The prospect of a victory for Marine Le Pen's National Rally party will cause consternation in many European capitals. Photo: Reuters

Editorial

‘You know horses are smarter than people. You never heard of a horse going broke betting on people,” Will Rogers once joked.

Emmanuel Macron ought also to have known predicting what the public will do seldom pays off. Nor can France’s president console himself that this was bad luck. It was bad play.

And now, France and the European Union are likely to be left spinning as a result of this particular ill-­advised turn of the roulette wheel.

Mr Macron seemed convinced that by not risking anything, he risked even more.

But to illustrate just how far the miscalculation went: in the first round of parliamentary elections in 2022, 4.2 million French people voted for the far-right National Rally (RN) party.
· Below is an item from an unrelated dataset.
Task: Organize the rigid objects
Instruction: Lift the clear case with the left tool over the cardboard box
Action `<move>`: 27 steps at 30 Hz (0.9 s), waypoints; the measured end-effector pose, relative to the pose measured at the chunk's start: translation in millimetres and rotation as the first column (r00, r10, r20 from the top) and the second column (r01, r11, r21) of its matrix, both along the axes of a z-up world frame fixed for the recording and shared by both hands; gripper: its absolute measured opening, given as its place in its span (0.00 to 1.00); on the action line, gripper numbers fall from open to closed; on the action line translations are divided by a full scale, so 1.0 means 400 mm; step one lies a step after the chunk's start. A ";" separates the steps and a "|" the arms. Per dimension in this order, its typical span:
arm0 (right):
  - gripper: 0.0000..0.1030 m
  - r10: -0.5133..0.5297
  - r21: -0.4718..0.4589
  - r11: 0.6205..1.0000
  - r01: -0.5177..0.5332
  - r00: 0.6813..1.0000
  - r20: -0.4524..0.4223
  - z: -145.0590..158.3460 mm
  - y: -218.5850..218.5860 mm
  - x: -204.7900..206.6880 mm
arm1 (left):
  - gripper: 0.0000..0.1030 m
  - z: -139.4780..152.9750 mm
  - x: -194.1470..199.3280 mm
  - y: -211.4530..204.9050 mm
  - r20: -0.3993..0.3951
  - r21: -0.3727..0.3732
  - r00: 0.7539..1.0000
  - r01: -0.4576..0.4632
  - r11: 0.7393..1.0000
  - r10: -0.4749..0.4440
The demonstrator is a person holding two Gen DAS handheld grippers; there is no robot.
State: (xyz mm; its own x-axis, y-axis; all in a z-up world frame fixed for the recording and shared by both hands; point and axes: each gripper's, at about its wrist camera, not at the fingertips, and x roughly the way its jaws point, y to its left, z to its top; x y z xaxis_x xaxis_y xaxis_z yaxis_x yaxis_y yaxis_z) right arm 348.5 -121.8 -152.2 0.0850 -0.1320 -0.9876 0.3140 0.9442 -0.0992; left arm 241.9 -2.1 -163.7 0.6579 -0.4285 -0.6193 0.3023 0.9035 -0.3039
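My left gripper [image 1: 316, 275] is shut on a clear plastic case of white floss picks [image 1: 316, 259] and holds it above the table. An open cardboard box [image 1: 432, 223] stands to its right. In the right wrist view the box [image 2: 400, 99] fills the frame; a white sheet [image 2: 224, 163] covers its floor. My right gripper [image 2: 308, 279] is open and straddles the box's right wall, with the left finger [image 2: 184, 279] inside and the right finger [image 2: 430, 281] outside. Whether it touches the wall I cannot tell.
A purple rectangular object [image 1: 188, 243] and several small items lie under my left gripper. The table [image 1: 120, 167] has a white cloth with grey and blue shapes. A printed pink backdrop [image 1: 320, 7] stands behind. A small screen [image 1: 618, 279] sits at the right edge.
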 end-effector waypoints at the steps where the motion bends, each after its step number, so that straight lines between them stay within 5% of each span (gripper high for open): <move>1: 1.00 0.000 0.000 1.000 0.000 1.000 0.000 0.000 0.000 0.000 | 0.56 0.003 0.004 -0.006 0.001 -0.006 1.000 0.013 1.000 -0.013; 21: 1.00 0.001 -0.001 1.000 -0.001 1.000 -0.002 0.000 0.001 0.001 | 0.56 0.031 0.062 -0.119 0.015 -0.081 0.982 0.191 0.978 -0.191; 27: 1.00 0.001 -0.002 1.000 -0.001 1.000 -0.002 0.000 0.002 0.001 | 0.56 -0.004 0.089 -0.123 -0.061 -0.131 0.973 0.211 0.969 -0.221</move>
That number was around 11 million at the weekend.

The payout is going to be big for the famously Euro­sceptic Marine Le Pen, RN’s far-right matriarch.

Centrist and left-wing parties will be red-eyed working on permutations to block her path to power,

They must decide from today whether to pull candidates out of hundreds of election run-offs.
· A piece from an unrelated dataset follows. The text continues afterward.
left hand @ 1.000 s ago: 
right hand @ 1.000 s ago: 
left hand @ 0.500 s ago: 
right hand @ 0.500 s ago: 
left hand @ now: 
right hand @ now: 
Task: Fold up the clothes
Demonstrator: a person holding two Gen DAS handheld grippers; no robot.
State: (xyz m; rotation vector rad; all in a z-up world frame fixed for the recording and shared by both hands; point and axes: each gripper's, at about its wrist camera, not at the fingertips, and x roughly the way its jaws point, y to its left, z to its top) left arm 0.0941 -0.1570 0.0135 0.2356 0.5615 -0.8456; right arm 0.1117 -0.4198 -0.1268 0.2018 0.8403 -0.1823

And they make for uncommon bedfellows. Their only mutual feeling is their antipathy towards Ms Le Pen’s party. But having won 33.2pc in the first round – ahead of the left-wing New Popular Front on 28pc and Mr Macron’s Ensemble alliance on 22.4pc – there is no hiding from the consequences of this political earthquake.

Ms Le Pen may have extended her appeal by rowing back on the nuclear option of a “Frexit”. But her party’s manifesto makes no secret that it is highly sceptical about the country’s relationship with Europe. She is trenchantly opposed to closer ties.
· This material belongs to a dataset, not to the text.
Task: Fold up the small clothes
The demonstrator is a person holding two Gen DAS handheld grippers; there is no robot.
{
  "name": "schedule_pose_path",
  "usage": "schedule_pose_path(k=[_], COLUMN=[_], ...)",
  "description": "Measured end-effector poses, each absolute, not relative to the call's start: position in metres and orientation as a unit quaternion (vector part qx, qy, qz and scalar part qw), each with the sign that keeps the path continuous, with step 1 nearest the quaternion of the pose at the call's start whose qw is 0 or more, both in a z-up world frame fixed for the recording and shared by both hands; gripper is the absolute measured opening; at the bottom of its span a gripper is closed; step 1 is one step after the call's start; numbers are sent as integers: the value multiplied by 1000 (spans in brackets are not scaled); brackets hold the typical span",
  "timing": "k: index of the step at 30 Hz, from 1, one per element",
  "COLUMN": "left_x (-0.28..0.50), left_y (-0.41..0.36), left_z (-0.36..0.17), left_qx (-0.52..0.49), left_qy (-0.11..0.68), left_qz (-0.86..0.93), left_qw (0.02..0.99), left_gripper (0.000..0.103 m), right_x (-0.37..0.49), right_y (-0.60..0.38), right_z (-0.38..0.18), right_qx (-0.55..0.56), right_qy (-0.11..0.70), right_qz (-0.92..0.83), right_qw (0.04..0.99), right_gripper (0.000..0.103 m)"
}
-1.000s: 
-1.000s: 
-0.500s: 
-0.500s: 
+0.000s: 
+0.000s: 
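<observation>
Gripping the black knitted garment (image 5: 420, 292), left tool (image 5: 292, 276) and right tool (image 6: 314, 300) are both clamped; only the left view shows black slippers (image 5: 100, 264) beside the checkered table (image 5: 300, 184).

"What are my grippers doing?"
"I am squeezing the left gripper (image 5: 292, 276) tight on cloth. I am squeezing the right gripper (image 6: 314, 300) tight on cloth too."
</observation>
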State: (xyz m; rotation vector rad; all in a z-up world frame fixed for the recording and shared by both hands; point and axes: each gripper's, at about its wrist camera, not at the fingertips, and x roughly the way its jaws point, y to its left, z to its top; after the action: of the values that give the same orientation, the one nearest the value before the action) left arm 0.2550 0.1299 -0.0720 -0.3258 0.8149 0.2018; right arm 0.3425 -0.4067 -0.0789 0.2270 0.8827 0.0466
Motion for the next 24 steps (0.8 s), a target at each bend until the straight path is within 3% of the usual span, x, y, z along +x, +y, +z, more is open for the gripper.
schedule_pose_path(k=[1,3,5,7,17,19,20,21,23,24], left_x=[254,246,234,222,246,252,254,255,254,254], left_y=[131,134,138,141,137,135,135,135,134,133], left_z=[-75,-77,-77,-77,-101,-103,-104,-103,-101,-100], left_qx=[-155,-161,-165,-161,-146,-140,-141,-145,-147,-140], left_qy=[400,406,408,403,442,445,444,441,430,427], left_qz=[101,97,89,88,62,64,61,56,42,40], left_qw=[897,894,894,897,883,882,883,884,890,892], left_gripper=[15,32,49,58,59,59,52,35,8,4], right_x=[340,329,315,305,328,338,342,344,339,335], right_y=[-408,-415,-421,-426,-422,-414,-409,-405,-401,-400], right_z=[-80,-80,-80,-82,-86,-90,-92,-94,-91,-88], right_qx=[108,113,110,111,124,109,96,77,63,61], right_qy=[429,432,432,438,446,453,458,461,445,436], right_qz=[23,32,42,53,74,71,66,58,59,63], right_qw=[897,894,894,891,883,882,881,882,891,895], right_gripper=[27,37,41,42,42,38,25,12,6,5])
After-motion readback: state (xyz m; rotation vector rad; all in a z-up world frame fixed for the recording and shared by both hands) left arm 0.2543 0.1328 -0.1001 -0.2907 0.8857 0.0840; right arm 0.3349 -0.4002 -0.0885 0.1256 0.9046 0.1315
The seismic nature of the change may not only be reflected in the French republic’s constitution. As things stand, the president’s remit is in foreign policy and security. The government governs the country. But Ms Le Pen has other ideas. Control of borders and taking back lost sovereignty are central to RN’s raison d’etre.

Brussels – and many other European capitals – will be concerned that RN could forge alliances with Italy’s Giorgia Meloni and Hungary’s Viktor Orban, both far-right allies. This would give them significant heft within the bloc, making them a force to be reckoned with. Ms Le Pen’s known admiration for Vladimir Putin is also a source of consternation, especially in the context of the EU’s commitments to Ukraine.

Mr Macron called the election out of a conviction that France needed a moment of political “clarification”. He has got what he asked for.

The picture could hardly be clearer, but from his perspective and from that of many others, it may yet make for an appalling vista.

The chokehold of the far right on French politics, which he hoped to break, could be stronger than ever, and may even extend to the EU. One sure bet at least is that there will be many anxious eyes trained on next Sunday’s second-round vote results.